Activity:
From the first line to the last, print the material exactly, skipping the pictures.

Collected data:
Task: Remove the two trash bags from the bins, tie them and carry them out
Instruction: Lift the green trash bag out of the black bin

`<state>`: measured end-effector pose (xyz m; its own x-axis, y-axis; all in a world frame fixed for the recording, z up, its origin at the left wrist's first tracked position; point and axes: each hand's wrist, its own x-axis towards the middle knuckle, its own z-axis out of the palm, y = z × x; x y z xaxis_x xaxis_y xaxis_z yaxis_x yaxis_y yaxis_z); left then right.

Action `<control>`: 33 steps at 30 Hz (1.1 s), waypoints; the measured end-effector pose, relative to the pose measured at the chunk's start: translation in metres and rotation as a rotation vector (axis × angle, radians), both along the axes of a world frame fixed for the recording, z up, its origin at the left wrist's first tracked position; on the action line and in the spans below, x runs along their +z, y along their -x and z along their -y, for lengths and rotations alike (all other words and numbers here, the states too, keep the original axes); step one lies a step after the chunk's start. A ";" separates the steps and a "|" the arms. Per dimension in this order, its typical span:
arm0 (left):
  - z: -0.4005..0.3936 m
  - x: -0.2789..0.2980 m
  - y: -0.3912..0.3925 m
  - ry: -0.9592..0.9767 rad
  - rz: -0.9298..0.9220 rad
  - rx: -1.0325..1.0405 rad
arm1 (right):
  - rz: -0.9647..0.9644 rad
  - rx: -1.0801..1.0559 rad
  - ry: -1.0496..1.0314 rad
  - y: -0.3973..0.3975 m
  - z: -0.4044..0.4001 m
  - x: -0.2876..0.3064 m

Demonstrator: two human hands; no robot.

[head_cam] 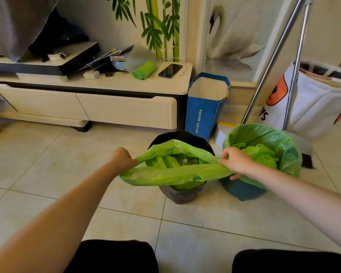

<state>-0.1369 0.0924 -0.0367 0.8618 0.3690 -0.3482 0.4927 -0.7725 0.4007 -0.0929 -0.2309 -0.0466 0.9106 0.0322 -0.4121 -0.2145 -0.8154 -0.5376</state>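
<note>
Two bins stand on the tiled floor. The left one is a black bin (182, 195) lined with a green trash bag (171, 174). The bag's rim is pulled off the bin and stretched wide. My left hand (122, 157) grips the rim's left end and my right hand (235, 161) grips its right end. Green waste shows inside. To the right stands a blue bin (242, 191). Its own green trash bag (283, 142) is still folded over its rim, with leafy green waste inside.
A low white TV cabinet (106, 85) behind holds a roll of green bags (144, 70), a phone (170, 70) and clutter. A blue paper bag (204, 107), metal poles (274, 60) and a white laundry bag (319, 101) stand behind the bins. My dark-clad knees are at the bottom.
</note>
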 end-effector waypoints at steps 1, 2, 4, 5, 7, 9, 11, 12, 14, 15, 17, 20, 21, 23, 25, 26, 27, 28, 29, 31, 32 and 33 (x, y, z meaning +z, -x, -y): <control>0.000 0.000 0.000 0.037 -0.049 0.016 | 0.008 -0.034 -0.022 -0.002 0.001 -0.001; 0.000 0.001 0.001 0.096 -0.120 0.038 | 0.019 -0.066 -0.035 -0.003 0.002 0.000; -0.002 0.003 0.006 0.218 -0.293 0.061 | 0.045 -0.121 -0.021 -0.008 0.007 0.001; -0.003 0.005 0.009 0.248 -0.346 0.056 | 0.044 -0.152 -0.013 -0.010 0.010 0.002; -0.007 0.009 0.011 0.297 -0.321 0.090 | -0.019 -0.247 -0.075 -0.018 0.016 0.005; -0.011 0.013 0.006 0.422 -0.145 0.207 | -0.122 -0.376 -0.270 -0.024 0.017 0.013; -0.010 0.021 0.001 0.639 0.087 0.325 | -0.144 -0.426 -0.436 -0.029 0.012 0.024; -0.007 0.027 -0.002 0.728 0.168 0.347 | -0.132 -0.427 -0.498 -0.032 0.007 0.030; 0.000 0.040 -0.007 0.810 0.247 0.319 | -0.071 -0.415 -0.566 -0.032 -0.006 0.045; 0.004 0.046 -0.012 0.842 0.282 0.309 | -0.038 -0.423 -0.609 -0.032 -0.013 0.053; 0.008 0.062 -0.022 0.920 0.373 0.323 | 0.036 -0.439 -0.688 -0.037 -0.022 0.070; 0.013 0.092 -0.033 0.990 0.503 0.349 | 0.148 -0.432 -0.766 -0.048 -0.030 0.099; 0.015 0.101 -0.035 0.991 0.534 0.346 | 0.176 -0.421 -0.783 -0.050 -0.031 0.109; 0.019 0.118 -0.035 0.995 0.576 0.336 | 0.210 -0.400 -0.834 -0.049 -0.034 0.129; 0.022 0.133 -0.031 0.998 0.604 0.324 | 0.234 -0.375 -0.889 -0.045 -0.037 0.144; 0.023 0.138 -0.029 1.001 0.623 0.316 | 0.255 -0.356 -0.913 -0.043 -0.038 0.150; 0.023 0.144 -0.027 1.011 0.641 0.309 | 0.279 -0.330 -0.933 -0.039 -0.040 0.157; 0.024 0.149 -0.024 1.032 0.664 0.303 | 0.309 -0.308 -0.943 -0.035 -0.040 0.162; 0.025 0.155 -0.020 1.058 0.682 0.297 | 0.340 -0.294 -0.948 -0.030 -0.041 0.168; 0.027 0.164 -0.013 1.114 0.707 0.287 | 0.394 -0.289 -0.979 -0.021 -0.040 0.179; 0.027 0.169 -0.010 1.134 0.723 0.277 | 0.422 -0.288 -0.992 -0.017 -0.038 0.184; 0.028 0.174 -0.006 1.144 0.738 0.265 | 0.456 -0.284 -0.990 -0.012 -0.037 0.190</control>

Response to the exercise:
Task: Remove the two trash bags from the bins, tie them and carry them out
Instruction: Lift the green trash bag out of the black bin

`<state>`: measured end-effector pose (xyz m; its own x-axis, y-axis; all in a world frame fixed for the recording, z up, its origin at the left wrist's first tracked position; point and axes: each hand's wrist, its own x-axis towards the middle knuckle, its own z-axis out of the palm, y = z × x; x y z xaxis_x xaxis_y xaxis_z yaxis_x yaxis_y yaxis_z); left then right.

Action `<control>`: 33 steps at 30 Hz (1.1 s), waypoints; the measured end-effector pose, relative to the pose measured at the chunk's start: translation in metres and rotation as a rotation vector (axis × angle, radians), both along the axes of a world frame fixed for the recording, z up, its origin at the left wrist's first tracked position; on the action line and in the spans below, x runs along their +z, y along their -x and z along their -y, for lengths and rotations alike (all other words and numbers here, the states too, keep the original axes); step one lies a step after the chunk's start. A ";" separates the steps and a "|" the arms. Per dimension in this order, its typical span:
arm0 (left):
  - z: -0.4005..0.3936 m
  - x: -0.2789..0.2980 m
  - y: -0.3912..0.3925 m
  - ry: -0.9592..0.9767 rad
  - rz: -0.9298..0.9220 rad
  - rx: -1.0325..1.0405 rad
arm1 (right):
  - rz: -0.9647..0.9644 rad
  - rx: -1.0801..1.0559 rad
  - ry: -1.0496..1.0314 rad
  - y: -0.3973..0.3975 m
  - z: -0.4044..0.4001 m
  - x: -0.2876..0.3064 m

Demonstrator: two human hands; no robot.

[head_cam] 

<state>-0.1369 0.0924 -0.0367 0.8618 0.3690 -0.3482 0.4927 -0.7725 0.4007 -0.0929 -0.2309 -0.0466 0.9106 0.0322 -0.4121 -0.2145 -0.8154 -0.5376</state>
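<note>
Two bins stand on the tiled floor. The left one is a black bin (182, 195) lined with a green trash bag (171, 174). The bag's rim is pulled off the bin and stretched wide. My left hand (122, 157) grips the rim's left end and my right hand (235, 161) grips its right end. Green waste shows inside. To the right stands a blue bin (242, 191). Its own green trash bag (283, 142) is still folded over its rim, with leafy green waste inside.
A low white TV cabinet (106, 85) behind holds a roll of green bags (144, 70), a phone (170, 70) and clutter. A blue paper bag (204, 107), metal poles (274, 60) and a white laundry bag (319, 101) stand behind the bins. My dark-clad knees are at the bottom.
</note>
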 end-effector waypoints at steps 1, 2, 4, 5, 7, 9, 11, 12, 14, 15, 17, 20, 21, 23, 25, 26, 27, 28, 29, 31, 32 and 33 (x, y, z meaning +z, -x, -y): <control>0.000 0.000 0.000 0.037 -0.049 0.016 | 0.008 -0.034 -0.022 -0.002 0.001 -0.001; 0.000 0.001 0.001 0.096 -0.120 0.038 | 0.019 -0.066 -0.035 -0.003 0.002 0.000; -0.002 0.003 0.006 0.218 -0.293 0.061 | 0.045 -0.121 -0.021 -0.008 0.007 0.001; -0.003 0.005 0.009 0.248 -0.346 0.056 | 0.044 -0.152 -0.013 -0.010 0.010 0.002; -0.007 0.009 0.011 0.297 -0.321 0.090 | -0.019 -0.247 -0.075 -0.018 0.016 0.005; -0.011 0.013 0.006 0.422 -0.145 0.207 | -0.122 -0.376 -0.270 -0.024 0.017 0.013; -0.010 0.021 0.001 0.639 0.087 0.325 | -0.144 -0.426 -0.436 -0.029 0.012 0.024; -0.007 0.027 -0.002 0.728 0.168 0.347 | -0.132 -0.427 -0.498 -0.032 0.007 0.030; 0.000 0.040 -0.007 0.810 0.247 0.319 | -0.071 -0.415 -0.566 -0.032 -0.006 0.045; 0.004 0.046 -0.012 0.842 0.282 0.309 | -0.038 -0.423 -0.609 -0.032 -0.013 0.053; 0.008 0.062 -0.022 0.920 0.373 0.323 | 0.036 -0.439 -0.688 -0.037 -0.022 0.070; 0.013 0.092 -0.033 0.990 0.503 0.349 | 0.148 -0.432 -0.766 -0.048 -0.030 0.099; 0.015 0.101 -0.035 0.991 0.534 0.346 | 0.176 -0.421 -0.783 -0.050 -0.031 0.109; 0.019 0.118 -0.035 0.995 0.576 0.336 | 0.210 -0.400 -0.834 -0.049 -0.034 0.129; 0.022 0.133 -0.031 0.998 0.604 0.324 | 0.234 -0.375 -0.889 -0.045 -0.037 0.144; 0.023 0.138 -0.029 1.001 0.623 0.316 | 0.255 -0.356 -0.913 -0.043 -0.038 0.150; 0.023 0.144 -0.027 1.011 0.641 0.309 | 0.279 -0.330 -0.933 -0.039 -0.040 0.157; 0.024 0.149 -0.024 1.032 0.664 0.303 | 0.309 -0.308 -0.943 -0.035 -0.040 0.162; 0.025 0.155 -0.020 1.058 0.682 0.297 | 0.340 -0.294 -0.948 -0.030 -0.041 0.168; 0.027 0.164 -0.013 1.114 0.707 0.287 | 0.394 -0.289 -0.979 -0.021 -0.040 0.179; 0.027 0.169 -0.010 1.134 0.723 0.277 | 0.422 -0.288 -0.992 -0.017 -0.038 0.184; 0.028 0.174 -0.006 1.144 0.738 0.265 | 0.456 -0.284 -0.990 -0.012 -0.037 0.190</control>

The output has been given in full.